> [TASK DETAILS]
Apart from the pictures, every entry below should be repeated exactly.

> [RECORDS SHOWN]
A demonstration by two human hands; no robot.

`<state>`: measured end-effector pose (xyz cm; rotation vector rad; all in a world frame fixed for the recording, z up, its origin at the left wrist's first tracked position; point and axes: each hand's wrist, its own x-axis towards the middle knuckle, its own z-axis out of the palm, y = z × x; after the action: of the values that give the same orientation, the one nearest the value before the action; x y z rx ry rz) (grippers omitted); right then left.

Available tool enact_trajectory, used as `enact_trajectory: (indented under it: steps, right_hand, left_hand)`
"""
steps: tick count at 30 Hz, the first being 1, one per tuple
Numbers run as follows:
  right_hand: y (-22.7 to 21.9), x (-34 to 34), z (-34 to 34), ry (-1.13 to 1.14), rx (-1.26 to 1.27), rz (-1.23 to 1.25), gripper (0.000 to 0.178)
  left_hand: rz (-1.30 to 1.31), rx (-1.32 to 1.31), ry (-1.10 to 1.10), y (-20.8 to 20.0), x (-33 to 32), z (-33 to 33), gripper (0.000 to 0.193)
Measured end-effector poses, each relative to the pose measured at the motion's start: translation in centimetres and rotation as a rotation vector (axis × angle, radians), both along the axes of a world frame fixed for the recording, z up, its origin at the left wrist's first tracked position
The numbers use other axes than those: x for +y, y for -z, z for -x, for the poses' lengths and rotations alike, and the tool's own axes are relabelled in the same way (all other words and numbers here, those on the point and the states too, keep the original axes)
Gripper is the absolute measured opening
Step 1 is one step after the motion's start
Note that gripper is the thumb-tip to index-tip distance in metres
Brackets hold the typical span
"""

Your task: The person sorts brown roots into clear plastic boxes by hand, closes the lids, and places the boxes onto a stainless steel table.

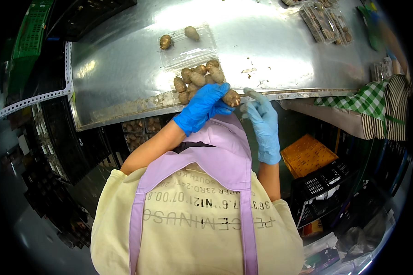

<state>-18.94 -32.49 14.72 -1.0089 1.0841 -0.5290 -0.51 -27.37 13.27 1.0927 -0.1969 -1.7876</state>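
My left hand (205, 106), in a dark blue glove, grips a brown taro (231, 98) at the near edge of the steel table (137, 68). Close to the taro's right side is my right hand (263, 120) in a pale blue glove, its fingers bent but apart, with nothing seen in them. Just beyond my left hand, several taros (197, 79) fill a clear plastic clamshell tray, partly hidden by that hand. Its clear lid (186, 56) lies folded back on the table. Two loose taros, one rounder (165, 41) and one paler (192, 33), rest on the lid.
Filled clear packs (320, 22) lie at the table's far right. Bits of dirt (249, 70) dot the metal. Another person in a green checked apron (367, 101) stands at the right. An orange crate (307, 156) and black crate (323, 185) are below. A green crate (30, 32) stands far left.
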Motion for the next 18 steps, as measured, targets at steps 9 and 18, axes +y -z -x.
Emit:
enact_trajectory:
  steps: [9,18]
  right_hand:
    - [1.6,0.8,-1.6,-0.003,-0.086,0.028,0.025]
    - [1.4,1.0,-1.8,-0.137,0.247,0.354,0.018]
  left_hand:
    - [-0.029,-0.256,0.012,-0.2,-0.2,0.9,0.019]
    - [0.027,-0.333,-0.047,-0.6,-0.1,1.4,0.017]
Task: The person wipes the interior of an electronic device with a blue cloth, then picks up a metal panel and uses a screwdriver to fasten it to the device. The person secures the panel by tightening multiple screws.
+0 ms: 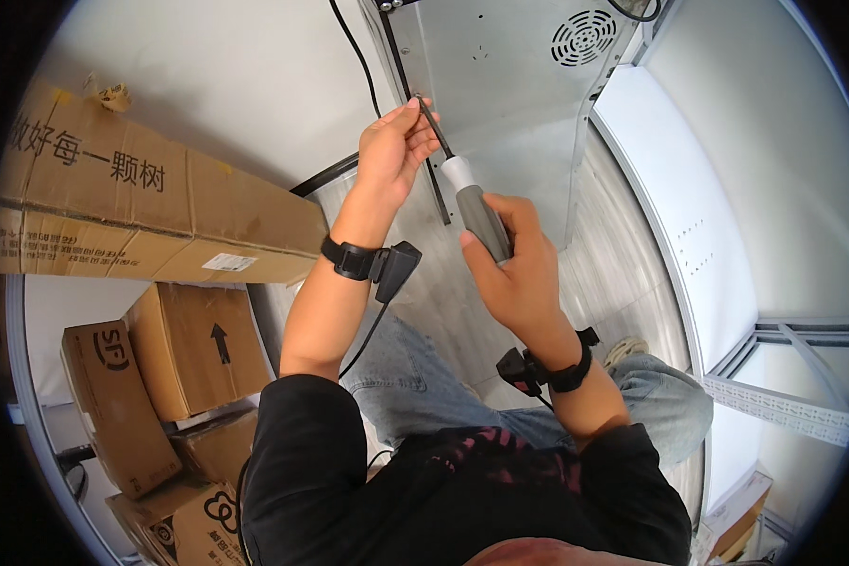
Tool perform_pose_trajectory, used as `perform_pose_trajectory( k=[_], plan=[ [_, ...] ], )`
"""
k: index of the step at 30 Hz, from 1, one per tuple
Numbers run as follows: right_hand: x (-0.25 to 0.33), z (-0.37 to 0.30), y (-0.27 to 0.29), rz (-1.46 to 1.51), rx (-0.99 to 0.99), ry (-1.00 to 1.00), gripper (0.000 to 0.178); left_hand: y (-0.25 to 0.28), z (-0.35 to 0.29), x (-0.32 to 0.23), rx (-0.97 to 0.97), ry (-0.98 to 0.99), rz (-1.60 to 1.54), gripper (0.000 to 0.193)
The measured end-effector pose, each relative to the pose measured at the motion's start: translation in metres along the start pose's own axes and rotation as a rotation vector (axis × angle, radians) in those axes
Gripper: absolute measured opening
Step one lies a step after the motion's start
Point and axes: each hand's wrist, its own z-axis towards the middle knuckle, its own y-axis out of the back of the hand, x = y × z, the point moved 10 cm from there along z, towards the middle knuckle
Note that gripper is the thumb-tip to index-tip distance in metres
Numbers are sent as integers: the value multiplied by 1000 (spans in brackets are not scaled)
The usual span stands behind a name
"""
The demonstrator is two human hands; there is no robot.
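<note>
Stacked cardboard boxes [160,212] fill the left; ahead stands a grey metal panel [509,85]. Right hand [514,269] grips the screwdriver [467,193] by its grey handle, its long axis slanting up-left, tip at the panel's edge. Left hand [391,156] pinches the shaft near the tip.

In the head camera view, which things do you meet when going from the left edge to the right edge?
Stacked cardboard boxes → left hand steadying the shaft → screwdriver gripped by the right hand → grey metal panel with round vent → white panel → metal shelf frame.
</note>
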Motion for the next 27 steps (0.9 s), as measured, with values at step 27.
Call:
perform_pose_trajectory(
  k=[27],
  plan=[
    [3,-11,1,-41,-40,-2,41,-11,-2,7,147,20,43,18]
  ],
)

> [TASK SOLUTION]
A demonstration by two human hands; no robot.

`<state>`: measured end-effector pose (xyz cm; rotation vector rad; all in a world frame fixed for the recording, z up, its origin at the left wrist's first tracked position; point and axes: each hand's wrist, its own x-axis towards the middle knuckle, its own z-axis out of the palm, y = z × x; after the action: of the values that give the same orientation, the one nearest the value before the action; x y z rx ry rz) (grippers omitted); right then left.

Available tool enact_trajectory, used as `enact_trajectory: (indented under it: steps, right_hand, left_hand)`
"""
steps: tick count at 30 Hz, the first being 1, one per tuple
Numbers run as follows:
  right_hand: y (-22.7 to 21.9), x (-34 to 34), z (-34 to 34), ry (-1.13 to 1.14), rx (-1.26 to 1.27), rz (-1.23 to 1.25), gripper (0.000 to 0.178)
  left_hand: rz (-1.30 to 1.31), rx (-1.32 to 1.31), ry (-1.10 to 1.10), y (-20.8 to 20.0), x (-33 to 32), z (-33 to 33), gripper (0.000 to 0.193)
Measured end-effector poses, each relative to the pose measured at the motion's start: translation in centimetres and rotation as a rotation vector (axis × angle, radians), both along the axes of a world frame fixed for the recording, z up, its origin at the left wrist's first tracked position
The numbers use other axes than those: x for +y, y for -z, z for -x, for the poses' lengths and rotations alike, and the tool's own axes are relabelled in the same way (all other words and numbers here, those on the point and the states too, keep the original axes)
Gripper is the absolute measured opening
Step 1 is one step after the motion's start
Note that gripper is the thumb-tip to index-tip distance in metres
Brackets hold the typical span
"""

Your task: The person sorts brown roots into clear plastic boxes by hand, closes the lids, and places the boxes onto a stainless steel table.


<state>-18.94 -32.49 14.72 -1.0089 1.0841 -0.5290 -0.51 -27.37 13.27 1.0927 -0.1969 -1.7876</state>
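My left hand (205, 106), in a dark blue glove, grips a brown taro (231, 98) at the near edge of the steel table (137, 68). Close to the taro's right side is my right hand (263, 120) in a pale blue glove, its fingers bent but apart, with nothing seen in them. Just beyond my left hand, several taros (197, 79) fill a clear plastic clamshell tray, partly hidden by that hand. Its clear lid (186, 56) lies folded back on the table. Two loose taros, one rounder (165, 41) and one paler (192, 33), rest on the lid.
Filled clear packs (320, 22) lie at the table's far right. Bits of dirt (249, 70) dot the metal. Another person in a green checked apron (367, 101) stands at the right. An orange crate (307, 156) and black crate (323, 185) are below. A green crate (30, 32) stands far left.
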Motion for the next 18 steps, as measured, targets at steps 9 and 18, axes +y -z -x.
Emit:
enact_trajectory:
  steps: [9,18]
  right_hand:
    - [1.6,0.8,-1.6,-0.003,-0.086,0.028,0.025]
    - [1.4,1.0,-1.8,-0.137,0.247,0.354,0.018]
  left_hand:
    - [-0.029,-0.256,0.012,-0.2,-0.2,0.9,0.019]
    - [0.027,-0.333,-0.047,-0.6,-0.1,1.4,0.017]
Task: The person wipes the interior of an electronic device with a blue cloth, then picks up a metal panel and uses a screwdriver to fasten it to the device. The person secures the panel by tightening multiple screws.
+0 ms: 
Tool perform_pose_trajectory, used as `perform_pose_trajectory( k=[_], plan=[ [_, ...] ], )`
"""
k: index of the step at 30 Hz, from 1, one per tuple
Numbers run as follows: right_hand: x (-0.25 to 0.33), z (-0.37 to 0.30), y (-0.27 to 0.29), rz (-1.46 to 1.51), rx (-0.99 to 0.99), ry (-1.00 to 1.00), gripper (0.000 to 0.178); left_hand: y (-0.25 to 0.28), z (-0.35 to 0.29), x (-0.32 to 0.23), rx (-0.97 to 0.97), ry (-0.98 to 0.99), rz (-1.60 to 1.54), gripper (0.000 to 0.193)
The measured end-effector pose, each relative to the pose measured at the motion's start: translation in metres along the start pose's own axes and rotation as a rotation vector (axis × angle, radians) in those axes
Gripper: absolute measured opening
Step one lies a step after the motion's start
Point and axes: each hand's wrist, its own z-axis towards the middle knuckle, its own y-axis out of the back of the hand, x = y × z, the point moved 10 cm from there along z, towards the middle knuckle
Note that gripper is the thumb-tip to index-tip distance in metres
Numbers are sent as integers: the value multiplied by 1000 (spans in brackets are not scaled)
The usual span stands behind a name
"""
The demonstrator is two human hands; there is no robot.
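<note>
Stacked cardboard boxes [160,212] fill the left; ahead stands a grey metal panel [509,85]. Right hand [514,269] grips the screwdriver [467,193] by its grey handle, its long axis slanting up-left, tip at the panel's edge. Left hand [391,156] pinches the shaft near the tip.

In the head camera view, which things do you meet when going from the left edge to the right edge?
Stacked cardboard boxes → left hand steadying the shaft → screwdriver gripped by the right hand → grey metal panel with round vent → white panel → metal shelf frame.
</note>
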Motion for the next 27 steps (0.9 s), as measured, with values at step 27.
Call:
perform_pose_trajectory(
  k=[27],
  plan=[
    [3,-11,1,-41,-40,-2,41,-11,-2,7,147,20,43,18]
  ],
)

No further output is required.